Quiz

Get the quiz sheet for this module from the general Assessments page. Fill it in, then submit to the online grading system before the deadline.

Exercise

For this exercise, you are asked to create (at least) one professional-looking graph and one professional looking table based on data you find online. This exercise will go into your portfolio.

For motivation take a quick look at this blog post by Rafael Irizarry (the author of the IDS book we’ve been using). He shows how one can use R and ggplot to reproduce figures that look very similar to professional ones. You’ll see that it usually doesn’t require that many lines of code to get an outstanding looking figure!

We’ll try to do that ourselves.

Setup

We’ll do a bit of group work again. If you are a group of 4, team up in pairs. If you are a group of 3, do the “circular” pairing again. Everyone should do the visualization and comment on one other person’s exercise (via GitHub Issues as described below).

Once you determined your partner(s) for this exercise, open your portfolio website project in RStudio. Then open the visualization_exercise.qmd file. We’ll use that file for this exercise.

Find a graph to reproduce

Find some interesting graph from a news website. My main suggestion is to look at graphs from FiveThirtyEight. They are known to produce high-quality graphs, and for some of their stories and figures, they also provide the original data source.

Good starting points for a chart from FiveThirtyEight might be their annual summaries of weirdest charts, which you can find here for 2020, 2019, 2018, 2016, and 2015. (No, I don’t know why there’s no 2017.)

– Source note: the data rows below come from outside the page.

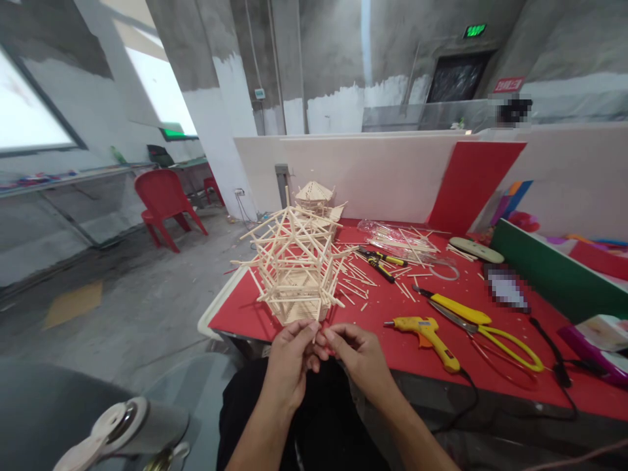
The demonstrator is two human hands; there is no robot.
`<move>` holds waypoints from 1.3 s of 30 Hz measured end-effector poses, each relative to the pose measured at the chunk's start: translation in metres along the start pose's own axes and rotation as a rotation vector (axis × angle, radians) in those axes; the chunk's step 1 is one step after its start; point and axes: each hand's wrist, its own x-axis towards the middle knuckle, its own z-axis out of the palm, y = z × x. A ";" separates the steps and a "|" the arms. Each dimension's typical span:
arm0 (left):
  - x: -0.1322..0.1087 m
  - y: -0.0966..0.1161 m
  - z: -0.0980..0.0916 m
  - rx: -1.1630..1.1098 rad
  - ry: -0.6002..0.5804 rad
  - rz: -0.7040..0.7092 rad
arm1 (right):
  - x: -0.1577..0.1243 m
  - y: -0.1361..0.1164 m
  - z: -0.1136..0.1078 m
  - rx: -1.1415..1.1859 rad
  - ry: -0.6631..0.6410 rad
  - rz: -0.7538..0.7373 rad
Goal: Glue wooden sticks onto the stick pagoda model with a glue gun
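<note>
My left hand point(296, 356) and my right hand point(354, 353) meet at the table's front edge, fingers pinched close together. A thin wooden stick seems to stand up from my left fingertips. What my right fingers pinch is too small to make out. Just beyond them stands an open framework of pale wooden sticks point(294, 261), many-sided with a pointed top. Behind it is a second stick model point(314, 192) with a finished-looking roof. Loose sticks point(353, 288) lie scattered to the right of the framework.
On the red table point(343, 360) lie a yellow glue gun point(426, 333), yellow-handled scissors point(510, 347), yellow-handled pliers point(456, 307), black-and-yellow pliers point(380, 263) and a plastic bag of sticks point(397, 239). A green board point(554, 261) stands at the right. A bottle point(147, 422) is at lower left.
</note>
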 end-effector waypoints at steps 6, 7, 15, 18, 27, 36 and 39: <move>0.007 0.004 0.016 -0.118 0.061 -0.051 | 0.000 0.008 -0.007 0.000 0.050 0.043; 0.008 0.004 0.018 -0.120 0.075 -0.051 | 0.000 0.009 -0.009 -0.010 0.056 0.046; 0.013 0.001 0.022 -0.163 0.143 -0.033 | 0.001 0.016 -0.013 -0.014 0.060 0.072; 0.014 0.002 0.024 -0.159 0.131 -0.045 | 0.002 0.016 -0.013 0.006 0.043 0.071; 0.017 0.008 0.023 -0.114 0.085 -0.068 | 0.003 0.017 -0.013 0.033 0.036 0.079; 0.020 0.005 0.021 -0.105 0.061 -0.055 | 0.005 0.021 -0.012 0.029 0.027 0.071; 0.020 0.005 0.021 -0.097 0.066 -0.059 | 0.004 0.021 -0.012 0.019 0.020 0.079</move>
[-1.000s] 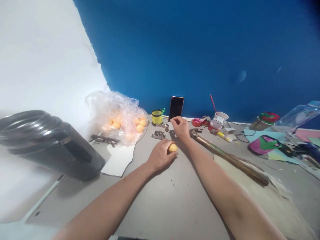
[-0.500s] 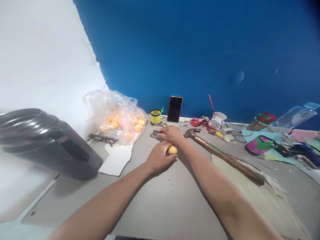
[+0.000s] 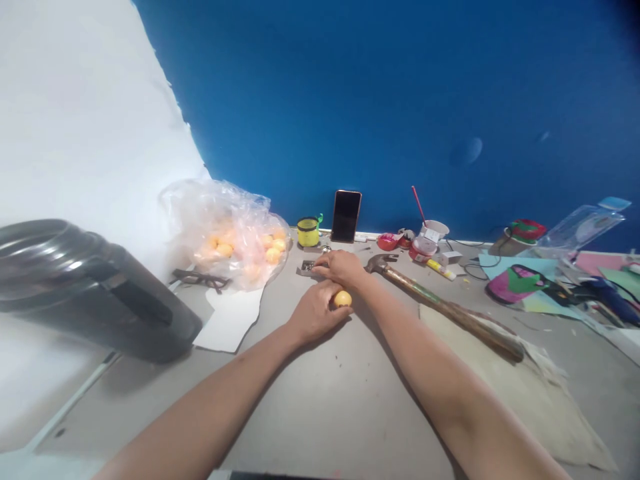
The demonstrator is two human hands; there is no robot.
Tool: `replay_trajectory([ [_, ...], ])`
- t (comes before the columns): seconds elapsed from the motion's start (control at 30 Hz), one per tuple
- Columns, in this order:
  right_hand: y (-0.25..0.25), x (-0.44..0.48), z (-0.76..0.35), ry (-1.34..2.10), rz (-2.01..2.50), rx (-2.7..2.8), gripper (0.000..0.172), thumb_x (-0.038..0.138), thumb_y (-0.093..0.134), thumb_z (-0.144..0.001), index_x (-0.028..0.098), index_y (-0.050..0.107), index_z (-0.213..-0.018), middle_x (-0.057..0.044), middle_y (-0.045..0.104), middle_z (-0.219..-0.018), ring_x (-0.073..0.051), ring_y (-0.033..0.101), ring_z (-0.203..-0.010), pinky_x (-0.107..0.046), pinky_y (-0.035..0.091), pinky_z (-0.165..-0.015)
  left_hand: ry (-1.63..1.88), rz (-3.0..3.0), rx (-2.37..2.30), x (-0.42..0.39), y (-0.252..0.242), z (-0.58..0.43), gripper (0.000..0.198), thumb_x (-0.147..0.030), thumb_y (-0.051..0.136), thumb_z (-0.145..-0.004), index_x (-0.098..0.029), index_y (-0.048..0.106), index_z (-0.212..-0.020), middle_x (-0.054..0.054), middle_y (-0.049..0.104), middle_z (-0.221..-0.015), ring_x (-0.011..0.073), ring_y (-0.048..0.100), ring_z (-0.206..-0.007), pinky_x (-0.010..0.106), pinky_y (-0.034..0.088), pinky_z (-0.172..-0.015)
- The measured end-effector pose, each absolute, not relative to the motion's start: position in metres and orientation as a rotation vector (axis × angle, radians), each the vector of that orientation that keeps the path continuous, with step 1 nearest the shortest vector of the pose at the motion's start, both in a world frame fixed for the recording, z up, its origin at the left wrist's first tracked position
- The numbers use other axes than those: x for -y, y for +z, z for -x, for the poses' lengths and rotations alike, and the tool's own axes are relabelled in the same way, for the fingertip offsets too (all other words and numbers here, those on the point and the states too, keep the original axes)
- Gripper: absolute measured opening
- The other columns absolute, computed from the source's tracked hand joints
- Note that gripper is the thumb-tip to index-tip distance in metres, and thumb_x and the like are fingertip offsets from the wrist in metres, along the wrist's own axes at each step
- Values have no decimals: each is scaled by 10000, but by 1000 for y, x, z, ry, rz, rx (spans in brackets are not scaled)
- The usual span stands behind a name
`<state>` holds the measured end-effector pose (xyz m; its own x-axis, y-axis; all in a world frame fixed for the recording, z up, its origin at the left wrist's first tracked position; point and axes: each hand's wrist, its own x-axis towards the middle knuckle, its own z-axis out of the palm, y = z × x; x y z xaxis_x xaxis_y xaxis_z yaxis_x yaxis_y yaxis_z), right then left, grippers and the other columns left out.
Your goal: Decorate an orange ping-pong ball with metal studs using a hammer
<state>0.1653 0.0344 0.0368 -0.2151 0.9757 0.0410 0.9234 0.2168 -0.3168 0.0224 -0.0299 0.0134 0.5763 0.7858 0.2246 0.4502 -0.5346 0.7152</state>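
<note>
Between the thumb and fingers of my left hand (image 3: 314, 310) is a yellow ping-pong ball (image 3: 343, 299), kept low over the grey table. Just beyond it, my right hand (image 3: 343, 267) reaches across with its fingertips closed at the edge of a small box (image 3: 306, 267) of tiny dark and shiny pieces. Whatever the right fingertips pinch is too small to make out. More balls of the same colour fill a clear plastic bag (image 3: 235, 227) to the left. A claw hammer (image 3: 445, 303) lies right of my right forearm.
A large dark flask (image 3: 100, 293) and folded glasses (image 3: 200, 279) are at left, near white paper (image 3: 233, 327). A phone (image 3: 346, 215) leans on the blue wall beside a yellow cup (image 3: 308, 232). Cups, a glue tube (image 3: 441, 269), scissors and coloured paper lie at right.
The whole view has shifted slightly. My left hand still holds the ball, and my right fingertips remain at the small box, with little visible movement.
</note>
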Motion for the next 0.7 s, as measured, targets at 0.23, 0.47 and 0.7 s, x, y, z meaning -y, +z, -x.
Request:
replay_trajectory([
  [0.23,38,-35,-170,405,1753,2262,225,441,669,-918,330,838,-1017,8,798,-1042,-195,694,-926,-249,454,-728,709,-2198,-1007,29,11,-23,200,-265,690,-778,-208,645,-964,36,707,-955,242,652,-869,352,491,-743],
  [0.47,42,-33,-167,344,1811,2285,240,454,656,-939,308,828,-1021,-16,793,-1046,-203,693,-951,-259,454,-755,714,-2211,-1009,28,12,-22,170,-265,685,-780,-209,640,-934,39,708,-952,235,648,-850,346,486,-723],
  [0.7,36,-37,-174,327,1720,2383,197,410,703,-898,313,813,-1030,-21,785,-1100,-226,694,-1003,-276,460,-775,706,-2219,-1035,28,11,-23,181,-280,709,-770,-206,661,-928,37,707,-912,239,637,-833,354,480,-731],
])
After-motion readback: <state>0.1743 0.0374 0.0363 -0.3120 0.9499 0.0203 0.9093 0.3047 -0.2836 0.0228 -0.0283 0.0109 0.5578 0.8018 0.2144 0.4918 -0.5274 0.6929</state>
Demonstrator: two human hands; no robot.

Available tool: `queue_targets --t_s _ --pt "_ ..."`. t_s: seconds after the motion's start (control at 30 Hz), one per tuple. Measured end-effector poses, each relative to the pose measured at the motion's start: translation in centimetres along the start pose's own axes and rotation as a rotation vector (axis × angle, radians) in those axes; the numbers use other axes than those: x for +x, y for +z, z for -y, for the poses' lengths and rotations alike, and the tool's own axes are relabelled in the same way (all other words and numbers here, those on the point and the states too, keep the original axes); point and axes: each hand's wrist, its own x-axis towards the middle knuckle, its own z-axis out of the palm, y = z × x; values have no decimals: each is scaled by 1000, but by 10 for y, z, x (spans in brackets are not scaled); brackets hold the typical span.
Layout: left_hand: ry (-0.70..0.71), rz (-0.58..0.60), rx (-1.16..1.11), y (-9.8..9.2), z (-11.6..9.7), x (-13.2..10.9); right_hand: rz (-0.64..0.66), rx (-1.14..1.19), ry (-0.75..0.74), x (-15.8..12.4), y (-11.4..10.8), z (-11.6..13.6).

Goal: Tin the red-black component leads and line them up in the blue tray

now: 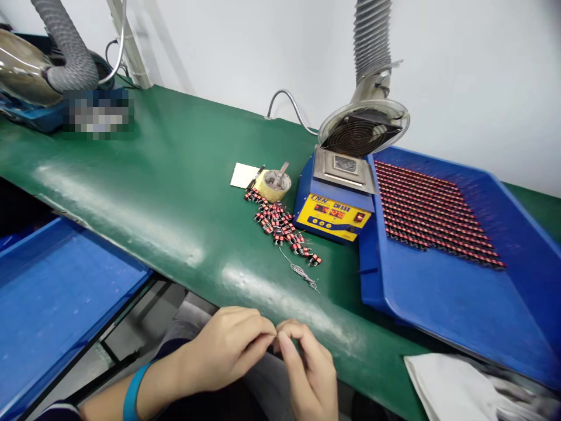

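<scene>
My left hand (234, 345) and my right hand (307, 368) meet fingertip to fingertip over the table's front edge. Both are closed in a pinch, and whatever lies between the fingers is too small or hidden to make out. Beyond them on the green table lies a small coil of thin silvery wire (302, 272). A loose heap of small red-and-black coil parts with wire leads (278, 222) spreads behind it. At the heap's far end stands a round yellowish pot (276, 190) with a flat stick in it.
A blue-and-yellow solder pot (337, 204) with a red display stands under a fume hood (363, 126). Right of it, a blue tray (460, 298) holds rows of the same parts (438, 216). A white cloth (451, 386) lies front right; another blue tray (65, 280) is at left.
</scene>
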Motion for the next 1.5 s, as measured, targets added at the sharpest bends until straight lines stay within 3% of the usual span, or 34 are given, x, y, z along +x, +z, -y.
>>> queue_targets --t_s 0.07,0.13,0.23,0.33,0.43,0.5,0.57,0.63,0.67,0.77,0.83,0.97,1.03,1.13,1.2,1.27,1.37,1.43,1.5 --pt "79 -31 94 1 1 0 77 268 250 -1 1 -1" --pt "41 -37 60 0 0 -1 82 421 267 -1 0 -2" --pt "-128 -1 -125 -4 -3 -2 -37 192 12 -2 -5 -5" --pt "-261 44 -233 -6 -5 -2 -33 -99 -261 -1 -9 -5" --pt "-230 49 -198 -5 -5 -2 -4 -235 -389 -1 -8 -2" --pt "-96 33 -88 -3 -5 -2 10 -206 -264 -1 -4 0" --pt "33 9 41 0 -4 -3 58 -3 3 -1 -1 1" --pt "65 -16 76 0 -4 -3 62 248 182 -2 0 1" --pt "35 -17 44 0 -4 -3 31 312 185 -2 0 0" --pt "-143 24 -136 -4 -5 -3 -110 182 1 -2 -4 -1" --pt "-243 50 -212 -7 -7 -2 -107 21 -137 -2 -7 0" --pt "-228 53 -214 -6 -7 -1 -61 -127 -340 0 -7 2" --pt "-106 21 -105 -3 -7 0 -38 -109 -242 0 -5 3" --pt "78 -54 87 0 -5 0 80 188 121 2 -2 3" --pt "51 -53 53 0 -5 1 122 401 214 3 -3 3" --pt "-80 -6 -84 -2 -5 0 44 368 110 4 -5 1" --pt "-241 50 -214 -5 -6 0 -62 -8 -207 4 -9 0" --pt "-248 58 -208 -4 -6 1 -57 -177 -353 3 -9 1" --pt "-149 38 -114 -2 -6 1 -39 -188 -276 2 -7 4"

If you can’t find a graph on FiveThirtyEight that you like and would like to reproduce, you are also allowed to check out other major news outlets (USA Today, NY Times, Wall Street Journal, The Guardian, etc.).

The only requirements are that the original graph must be interesting and good looking (a basic scatterplot is not enough) and freely available online, not behind a paywall.

If you already feel comfortable making graphs with ggplot and want to try something different, feel free to create an interactive graph using one of the many options for that (e.g., Shiny, plotly). You can also recreate a previous static graph and make it interactive (e.g., allowing people to turn on/off specific parts).

Get the data

Once you have a graph you’d like to reproduce, either extract (e.g, read off or some other extraction method) the data right from the graph or find the original data source. If neither is an option, move on to the next graph. Having access to the data is critical.

Make a new folder in your repository, call it data. Place the data file you found or created inside that folder. If you found it, it will be in whatever format you got. If you made it yourself by extracting it from the original graph, I recommend a CSV file.

Re-create the original graph

Once you have the data and the original graph, you’ll first need to add a few lines of code to your visualization_exercise.Rmd file to load the data, and if needed, do some cleaning.

Then write R code to try and get as close as possible to the original graph. You will likely use ggplot2 & friends, but if you want to use base R, lattice or another plotting approach that’s ok too, as long as everything happens with R code. The goal is to put in some effort to get close, but don’t spend an insane amount of time trying to make a perfect copy. A few (maybe 1-4) hours of working on this should suffice. If it still looks a bit different in the end, that’s ok.

Your final product should be code and explanatory text that shows the original plot and links to its source, then shows your code that re-creates the graph, and finally shows your graph. Also, provide some additional information that helps readers understand how you went about making the plot. For instance, you should provide some additional text describing things you tried that did and didn’t work, or include links to sources from which you took inspiration, adapted your code, etc.

Once done, re-build your website and make sure that your data visualization exercise shows up nicely. Then, post the link to your online page showing your visualization into the discussion channel for this module. Do that by Wednesday.

Provide feedback

Once everyone has updated their portfolio website to contain their visualization exercise, find the one from your exercise partner and take a close look. Then go to their repository online and use the GitHub Issues feature to provide feedback on things you noticed that might need fixing, or something that you think could be further improved, or any other thought you have that might help your classmate further improve.

The person receiving the feedback should look at the Issue, address it, then provide a comment to the Issue and if they think it’s fully addressed, they can close the Issue. Otherwise you can leave it open.

Discussion

Take a look at some of the figures your colleagues created (other than the exercise partner you already reviewed), and provide general feedback. Hopefully, by looking at the different visualizations and code, you get a good idea for what can be done.